III - Cadastro de Pessoa Física (CPF) de cada produtor;

IV - a área da lavoura em hectares;

V - o estágio de produção da lavoura;

VI - o estado fitossanitário da lavoura;

VII - o potencial de produção da lavoura;

VIII - declaração do produtor confirmando as informações registradas no laudo relativamente à sua lavoura;

IX - no caso de lavouras sujeitas a perdas por geada, declaração do técnico responsável pelo laudo atestando que a localização e as condições das lavouras na respectiva comunidade obedecem às recomendações técnicas para evitar o agravamento dos efeitos da geada nas localidades sujeitas a esse evento e que estão de acordo com os indicativos do Zarc;

X - outras informações julgadas importantes a critério do técnico responsável pelo laudo;

XI - nome, número de registro no Conselho Regional de Engenharia, Arquitetura e Agronomia (Crea) ou no Conselho Federal ou Regional dos Técnicos Agrícolas, assinatura do técnico responsável e local e data de emissão do laudo.

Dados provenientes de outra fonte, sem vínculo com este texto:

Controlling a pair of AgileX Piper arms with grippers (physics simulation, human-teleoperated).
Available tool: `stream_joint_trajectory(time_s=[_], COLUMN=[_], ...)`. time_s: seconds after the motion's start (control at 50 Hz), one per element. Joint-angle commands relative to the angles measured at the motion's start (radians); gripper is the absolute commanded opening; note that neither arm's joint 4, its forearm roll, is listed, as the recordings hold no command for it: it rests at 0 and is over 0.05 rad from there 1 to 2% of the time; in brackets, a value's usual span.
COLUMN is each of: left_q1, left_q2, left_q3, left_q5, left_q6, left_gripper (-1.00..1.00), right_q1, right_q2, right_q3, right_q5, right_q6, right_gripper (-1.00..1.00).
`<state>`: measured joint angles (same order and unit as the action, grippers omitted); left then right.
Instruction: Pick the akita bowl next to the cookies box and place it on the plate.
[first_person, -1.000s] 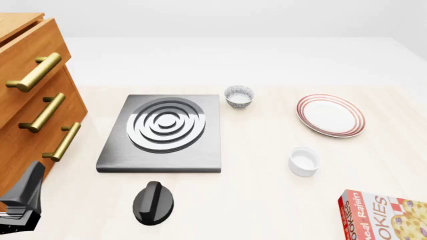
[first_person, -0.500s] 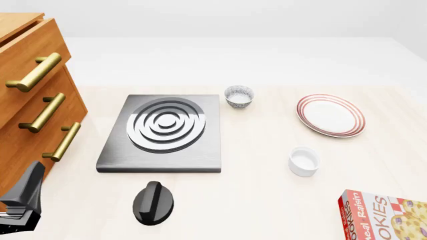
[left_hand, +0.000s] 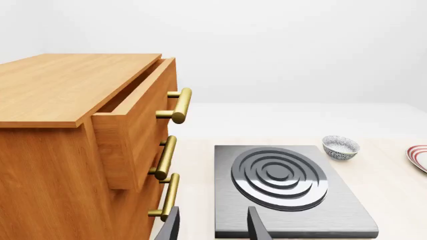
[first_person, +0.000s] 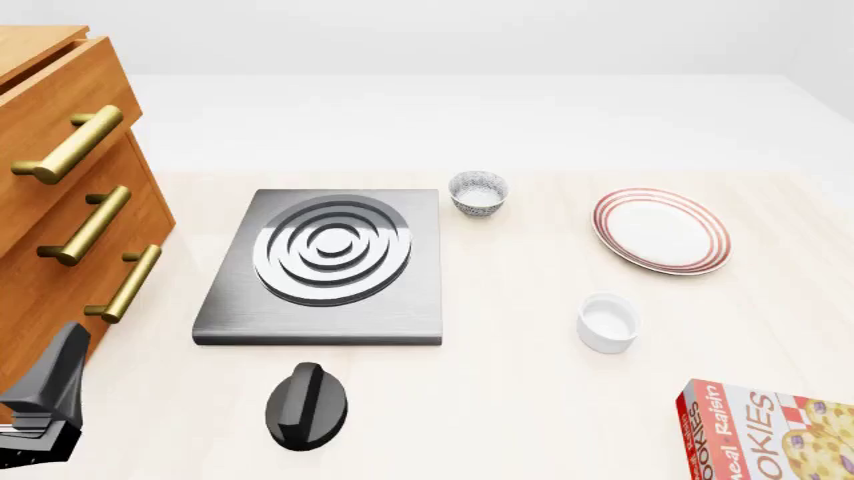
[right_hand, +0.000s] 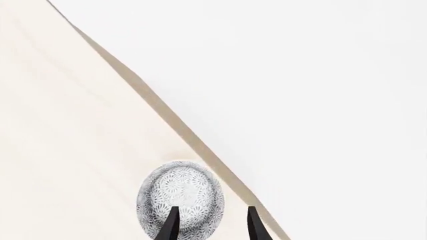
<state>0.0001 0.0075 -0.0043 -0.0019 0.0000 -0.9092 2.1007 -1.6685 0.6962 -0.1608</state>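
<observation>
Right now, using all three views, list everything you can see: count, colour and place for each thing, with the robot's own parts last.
akita bowl: two, grey-blue speckled; one by the stove plate's far right corner, the other near a table edge, seen only in the right wrist view
plate: one, white with red rings, right
cup: one, plain white, nearer than the plate
cookies box: one, red and white, near right, cut off
stove plate: one, grey, centre
knob: one, black, nearer than the stove plate
drawer cabinet: one, wood, brass handles, left
left gripper: black, open
right gripper: black, open
</observation>
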Motion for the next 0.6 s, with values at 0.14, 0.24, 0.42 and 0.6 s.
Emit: stream_joint_trajectory(time_s=[0.14,0.24,0.42,0.6], left_q1=[0.0,0.0,0.0,0.0], left_q2=[0.0,0.0,0.0,0.0], left_q3=[0.0,0.0,0.0,0.0], left_q5=[0.0,0.0,0.0,0.0], left_q6=[0.0,0.0,0.0,0.0], left_gripper=[1.0,1.0,1.0,1.0], right_q1=[-0.004,-0.003,-0.01,-0.014], right_q2=[0.021,0.03,0.043,0.06], right_q3=[0.013,0.018,0.025,0.026], right_q5=[-0.017,-0.018,-0.021,-0.023], right_q6=[-0.011,-0.011,-0.022,-0.029], right_gripper=[1.0,1.0,1.0,1.0])
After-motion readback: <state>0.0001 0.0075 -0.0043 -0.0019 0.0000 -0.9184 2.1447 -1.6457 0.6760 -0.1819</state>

21 - Não devem ser relacionadas no laudo grupal de que trata o item 20 as lavouras cujas condições fitossanitárias, fisiológicas e/ou de localização não atendam aos requisitos técnicos de condução adequada do empreendimento, a critério do técnico responsável pelo laudo.

22 - O beneficiário não terá direito à cobertura se a receita gerada pelo empreendimento amparado for igual ou superior a 70% (setenta por cento) da RBE, nas operações em que não for formalizado o enquadramento de parcela de crédito de investimento rural.

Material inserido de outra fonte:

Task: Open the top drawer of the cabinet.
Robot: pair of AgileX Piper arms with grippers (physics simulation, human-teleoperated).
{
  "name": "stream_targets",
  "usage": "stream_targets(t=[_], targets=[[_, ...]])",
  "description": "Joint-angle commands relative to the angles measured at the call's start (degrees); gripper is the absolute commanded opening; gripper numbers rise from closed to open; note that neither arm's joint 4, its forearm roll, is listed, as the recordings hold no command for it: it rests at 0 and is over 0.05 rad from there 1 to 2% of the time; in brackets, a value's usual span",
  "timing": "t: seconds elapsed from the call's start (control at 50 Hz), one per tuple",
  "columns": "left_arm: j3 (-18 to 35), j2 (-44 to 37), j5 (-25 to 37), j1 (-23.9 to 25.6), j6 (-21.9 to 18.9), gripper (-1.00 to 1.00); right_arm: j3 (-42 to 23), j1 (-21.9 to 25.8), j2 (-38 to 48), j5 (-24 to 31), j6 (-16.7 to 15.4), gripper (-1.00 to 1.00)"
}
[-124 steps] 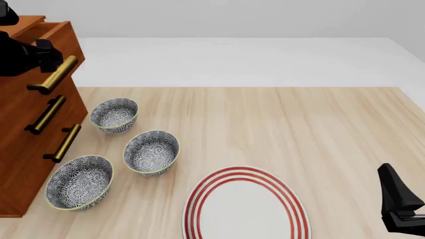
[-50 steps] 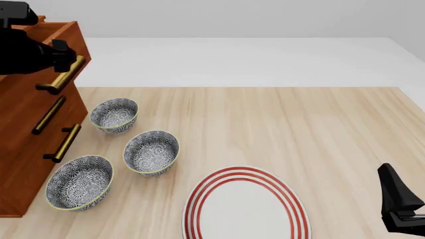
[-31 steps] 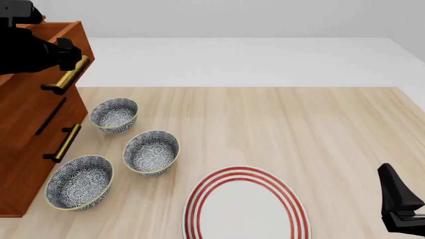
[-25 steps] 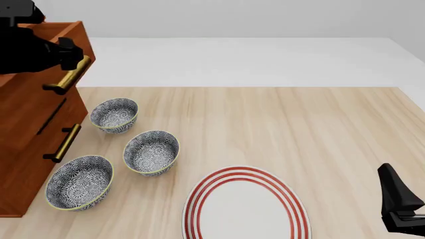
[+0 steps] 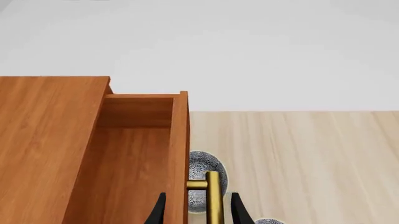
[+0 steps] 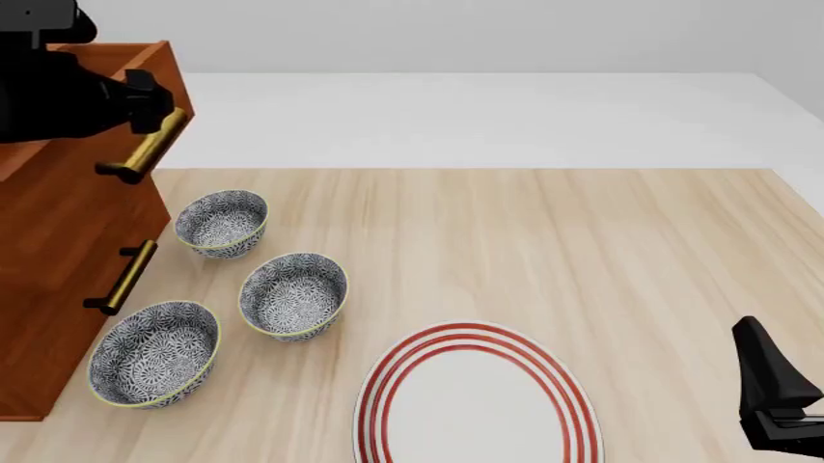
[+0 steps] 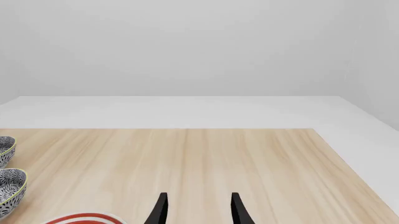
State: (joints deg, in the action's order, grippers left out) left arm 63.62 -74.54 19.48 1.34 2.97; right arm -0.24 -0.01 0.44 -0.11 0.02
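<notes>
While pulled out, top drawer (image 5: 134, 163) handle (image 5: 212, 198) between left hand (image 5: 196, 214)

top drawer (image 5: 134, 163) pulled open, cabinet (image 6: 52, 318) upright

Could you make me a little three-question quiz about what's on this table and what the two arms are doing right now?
1. True or false: the top drawer is pulled partly out of the cabinet.
2. How many patterned bowls stand on the table? A) two B) three C) four
3. Fill in: the left gripper has its jaws on either side of the drawer's brass ____.

Key:
1. True; the left wrist view shows its open, hollow inside.
2. B; the bowls sit near the cabinet, beside a red-ringed plate.
3. handle. The right gripper hangs open, holding nothing.
</notes>
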Motion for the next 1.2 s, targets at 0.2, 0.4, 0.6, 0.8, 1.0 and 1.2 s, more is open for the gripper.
stream_targets(t=[0.2, 0.4, 0.6, 0.8, 1.0, 1.2], targets=[[-5.0, -10.5, -0.4, 3.1, -5.7, 1.00, -2.3, 0.1, -0.4, 2.7, 0.0, 1.00], [-5.3, -10.9, -0.7, 3.9, -5.6, 1.00, -2.2, 0.1, -0.4, 2.6, 0.0, 1.00], [-6.4, -11.9, -2.2, 5.3, -4.5, 1.00, -2.3, 0.1, -0.4, 2.7, 0.0, 1.00], [-7.2, -12.3, -2.8, 6.5, -4.3, 1.00, -2.3, 0.1, -0.4, 2.7, 0.0, 1.00], [-8.2, -12.8, -3.7, 7.2, -4.3, 1.00, -2.0, 0.1, -0.4, 2.4, 0.0, 1.00], [-8.4, -12.8, -3.9, 7.9, -4.1, 1.00, -1.9, 0.1, -0.4, 2.2, 0.0, 1.00]])
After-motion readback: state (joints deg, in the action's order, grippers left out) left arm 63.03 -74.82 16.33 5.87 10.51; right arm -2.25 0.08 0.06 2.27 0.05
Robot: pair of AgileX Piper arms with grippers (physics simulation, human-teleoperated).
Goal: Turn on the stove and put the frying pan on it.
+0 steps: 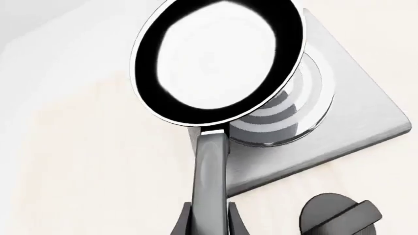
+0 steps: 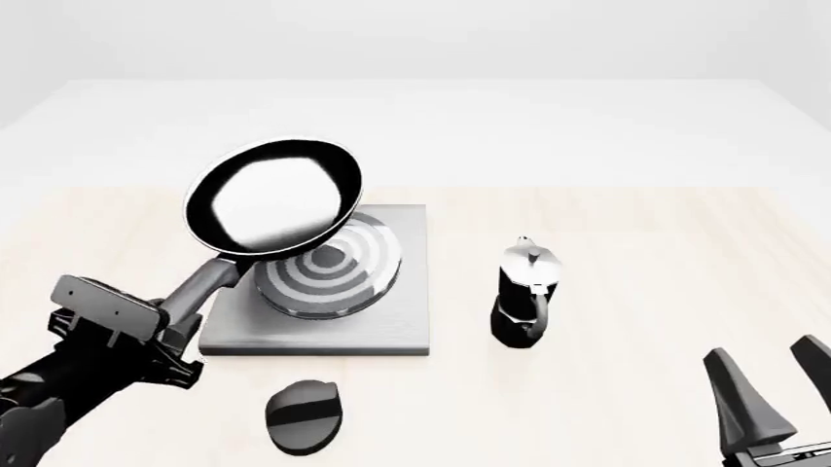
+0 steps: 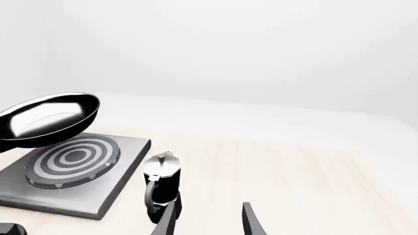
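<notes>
Frying pan [image 2: 275, 195] above stove's [image 2: 389, 321] left; knob [image 2: 303, 416] before it.

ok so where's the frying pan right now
In the front view the frying pan is held in the air by its handle in the left gripper, tilted over the stove's far-left part, with the moka pot off to its right.

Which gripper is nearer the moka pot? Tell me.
Right. The right gripper hangs open just off the moka pot, toward the near right corner. The left gripper is across the stove from it, holding the frying pan by its handle.
</notes>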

23 - Nas lavouras financiadas como cesta de hortícolas, na forma do MCR 10-4-11, o enquadramento e a cobertura da cesta de culturas, respeitadas as demais regras aplicáveis, observarão as seguintes condições:

a) o valor enquadrado de cada cultura será definido com base no valor necessário para produção de um ciclo da respectiva cultura;

b) os dados de enquadramento de cada cultura serão discriminados no instrumento de crédito ou termo de adesão e registrados no Sistema de Operações do Crédito Rural e do Proagro (Sicor);

c) a base de cálculo de cobertura de cada cultura será definida multiplicando o valor enquadrado por hectare da cultura pelo respectivo número de hectares plantados, apurado na vistoria de comprovação de perdas;

d) o valor total de cobertura da cesta, calculado conforme a alínea "c", não poderá exceder o somatório do valor enquadrado dessas culturas no instrumento de crédito, acrescido dos encargos previstos no MCR 12-5-8-"b".